## Action item:
From the entries below, copy every line where the string "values" appears.

======== Listed entries

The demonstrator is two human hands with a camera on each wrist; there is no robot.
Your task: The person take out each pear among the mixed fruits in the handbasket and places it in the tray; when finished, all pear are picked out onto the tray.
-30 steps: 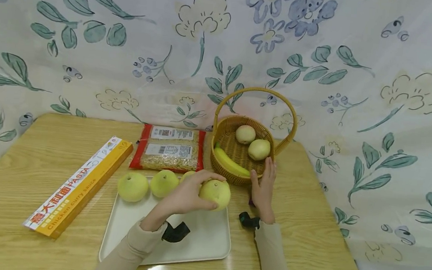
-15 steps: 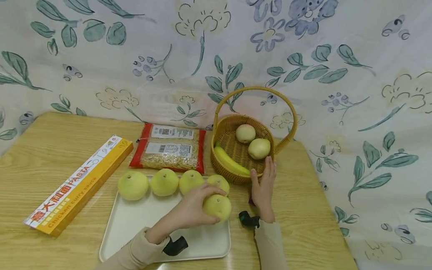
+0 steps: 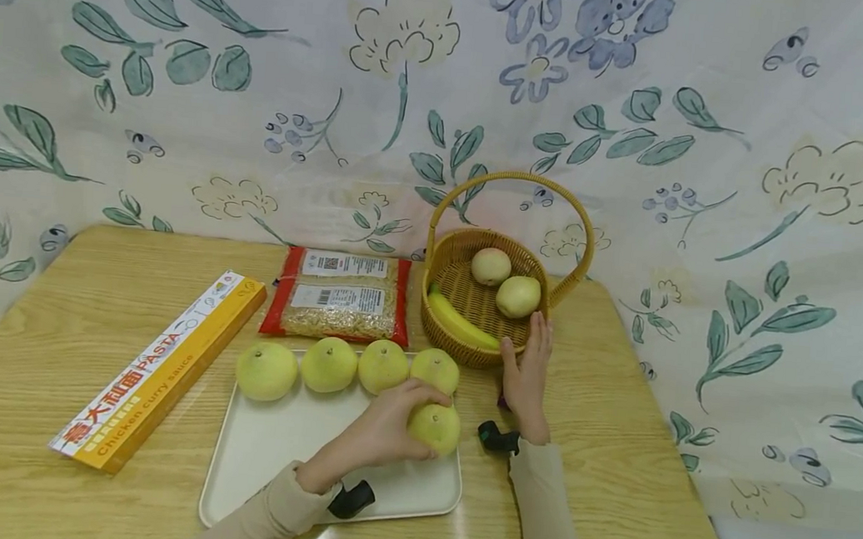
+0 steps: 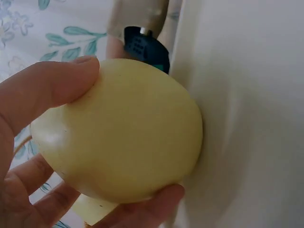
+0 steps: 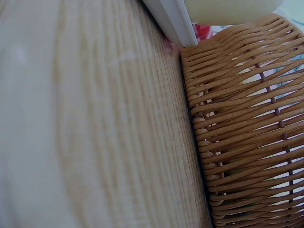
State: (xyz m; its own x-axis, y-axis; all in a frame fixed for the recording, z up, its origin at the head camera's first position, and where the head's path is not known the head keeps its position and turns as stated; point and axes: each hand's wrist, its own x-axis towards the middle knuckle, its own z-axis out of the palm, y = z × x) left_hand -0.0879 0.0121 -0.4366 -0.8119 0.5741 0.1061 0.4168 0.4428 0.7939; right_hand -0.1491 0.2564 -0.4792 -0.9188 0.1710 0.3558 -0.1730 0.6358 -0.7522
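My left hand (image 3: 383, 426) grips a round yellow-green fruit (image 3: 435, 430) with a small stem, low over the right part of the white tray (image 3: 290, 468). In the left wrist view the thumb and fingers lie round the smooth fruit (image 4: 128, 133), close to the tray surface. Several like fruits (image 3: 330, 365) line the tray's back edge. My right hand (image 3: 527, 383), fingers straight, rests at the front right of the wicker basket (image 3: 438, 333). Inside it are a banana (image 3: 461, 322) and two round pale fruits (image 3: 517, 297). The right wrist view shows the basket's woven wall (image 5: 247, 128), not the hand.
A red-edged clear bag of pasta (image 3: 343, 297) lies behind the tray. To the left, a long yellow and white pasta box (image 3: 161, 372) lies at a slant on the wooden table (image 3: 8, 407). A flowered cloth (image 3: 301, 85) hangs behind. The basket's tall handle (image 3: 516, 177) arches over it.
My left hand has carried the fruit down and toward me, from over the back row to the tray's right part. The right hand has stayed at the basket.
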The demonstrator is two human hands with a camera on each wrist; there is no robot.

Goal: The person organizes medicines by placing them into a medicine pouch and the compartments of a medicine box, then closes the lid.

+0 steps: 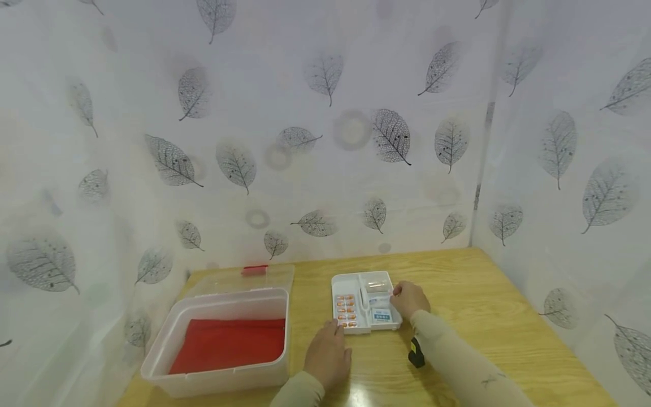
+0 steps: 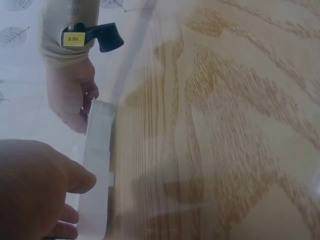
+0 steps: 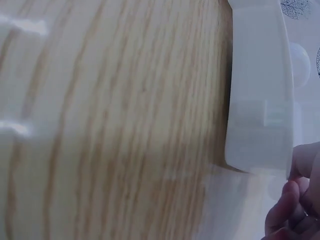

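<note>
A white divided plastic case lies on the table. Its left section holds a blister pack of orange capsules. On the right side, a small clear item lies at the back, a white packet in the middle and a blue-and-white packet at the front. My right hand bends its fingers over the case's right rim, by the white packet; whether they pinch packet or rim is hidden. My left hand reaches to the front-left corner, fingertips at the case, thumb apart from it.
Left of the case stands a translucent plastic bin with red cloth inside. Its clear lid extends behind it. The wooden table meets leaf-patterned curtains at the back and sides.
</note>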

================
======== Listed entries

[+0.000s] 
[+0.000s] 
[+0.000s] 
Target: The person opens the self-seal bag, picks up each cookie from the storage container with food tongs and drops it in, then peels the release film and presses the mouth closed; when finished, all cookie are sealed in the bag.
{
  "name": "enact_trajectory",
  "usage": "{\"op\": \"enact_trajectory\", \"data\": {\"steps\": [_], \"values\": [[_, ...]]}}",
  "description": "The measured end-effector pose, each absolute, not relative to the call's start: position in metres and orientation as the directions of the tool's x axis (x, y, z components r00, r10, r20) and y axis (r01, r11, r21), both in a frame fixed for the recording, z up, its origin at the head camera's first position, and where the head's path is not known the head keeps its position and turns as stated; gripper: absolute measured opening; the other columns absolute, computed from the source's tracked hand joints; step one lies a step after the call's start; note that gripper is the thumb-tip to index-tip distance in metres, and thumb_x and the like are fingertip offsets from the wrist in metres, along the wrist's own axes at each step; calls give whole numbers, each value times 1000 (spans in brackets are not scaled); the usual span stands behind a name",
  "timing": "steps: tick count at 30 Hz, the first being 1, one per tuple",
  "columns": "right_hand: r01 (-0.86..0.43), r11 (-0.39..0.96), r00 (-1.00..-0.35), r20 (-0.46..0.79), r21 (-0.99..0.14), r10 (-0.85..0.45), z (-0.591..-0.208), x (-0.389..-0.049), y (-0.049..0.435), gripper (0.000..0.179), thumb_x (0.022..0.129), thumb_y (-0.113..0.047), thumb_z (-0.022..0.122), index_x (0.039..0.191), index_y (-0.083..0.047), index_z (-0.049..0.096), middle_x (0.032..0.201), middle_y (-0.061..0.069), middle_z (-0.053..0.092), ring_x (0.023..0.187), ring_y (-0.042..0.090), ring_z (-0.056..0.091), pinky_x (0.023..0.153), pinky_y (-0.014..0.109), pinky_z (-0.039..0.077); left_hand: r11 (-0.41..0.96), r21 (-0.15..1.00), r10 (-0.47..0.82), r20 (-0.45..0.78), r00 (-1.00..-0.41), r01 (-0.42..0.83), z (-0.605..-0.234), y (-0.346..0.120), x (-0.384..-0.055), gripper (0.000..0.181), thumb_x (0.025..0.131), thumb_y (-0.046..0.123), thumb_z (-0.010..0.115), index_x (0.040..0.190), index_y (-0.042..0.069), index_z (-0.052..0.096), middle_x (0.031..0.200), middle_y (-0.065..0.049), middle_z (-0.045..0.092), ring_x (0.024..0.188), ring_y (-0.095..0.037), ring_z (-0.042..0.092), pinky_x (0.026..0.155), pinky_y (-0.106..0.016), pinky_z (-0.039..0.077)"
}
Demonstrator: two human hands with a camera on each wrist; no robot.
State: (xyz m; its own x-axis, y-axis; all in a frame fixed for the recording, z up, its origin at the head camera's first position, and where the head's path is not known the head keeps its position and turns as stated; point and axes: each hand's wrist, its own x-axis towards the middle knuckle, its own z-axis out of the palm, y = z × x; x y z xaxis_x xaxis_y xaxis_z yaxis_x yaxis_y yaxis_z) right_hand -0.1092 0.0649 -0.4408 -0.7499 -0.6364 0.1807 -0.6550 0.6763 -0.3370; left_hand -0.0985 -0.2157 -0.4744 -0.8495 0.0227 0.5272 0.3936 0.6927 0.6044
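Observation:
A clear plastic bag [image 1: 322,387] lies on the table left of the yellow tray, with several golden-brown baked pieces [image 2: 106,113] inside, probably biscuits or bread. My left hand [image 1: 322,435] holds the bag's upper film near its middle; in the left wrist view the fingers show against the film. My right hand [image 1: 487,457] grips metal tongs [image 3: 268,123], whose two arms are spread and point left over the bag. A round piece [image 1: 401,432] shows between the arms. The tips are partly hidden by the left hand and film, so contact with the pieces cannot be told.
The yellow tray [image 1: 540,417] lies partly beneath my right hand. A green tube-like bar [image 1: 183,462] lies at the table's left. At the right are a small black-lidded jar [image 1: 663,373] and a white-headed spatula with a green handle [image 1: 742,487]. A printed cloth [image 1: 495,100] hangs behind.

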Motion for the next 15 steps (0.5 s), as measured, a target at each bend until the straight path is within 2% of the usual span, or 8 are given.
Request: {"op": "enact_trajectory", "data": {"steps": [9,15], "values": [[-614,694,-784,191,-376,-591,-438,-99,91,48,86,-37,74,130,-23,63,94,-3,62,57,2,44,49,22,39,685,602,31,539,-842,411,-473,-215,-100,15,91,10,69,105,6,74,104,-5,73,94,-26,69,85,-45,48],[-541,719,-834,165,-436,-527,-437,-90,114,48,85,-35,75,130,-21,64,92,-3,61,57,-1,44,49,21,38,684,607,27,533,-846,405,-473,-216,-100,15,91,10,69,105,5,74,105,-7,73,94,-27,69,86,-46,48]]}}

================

## Task answer:
  "usage": "{\"op\": \"enact_trajectory\", \"data\": {\"steps\": [_], \"values\": [[_, ...]]}}",
Request: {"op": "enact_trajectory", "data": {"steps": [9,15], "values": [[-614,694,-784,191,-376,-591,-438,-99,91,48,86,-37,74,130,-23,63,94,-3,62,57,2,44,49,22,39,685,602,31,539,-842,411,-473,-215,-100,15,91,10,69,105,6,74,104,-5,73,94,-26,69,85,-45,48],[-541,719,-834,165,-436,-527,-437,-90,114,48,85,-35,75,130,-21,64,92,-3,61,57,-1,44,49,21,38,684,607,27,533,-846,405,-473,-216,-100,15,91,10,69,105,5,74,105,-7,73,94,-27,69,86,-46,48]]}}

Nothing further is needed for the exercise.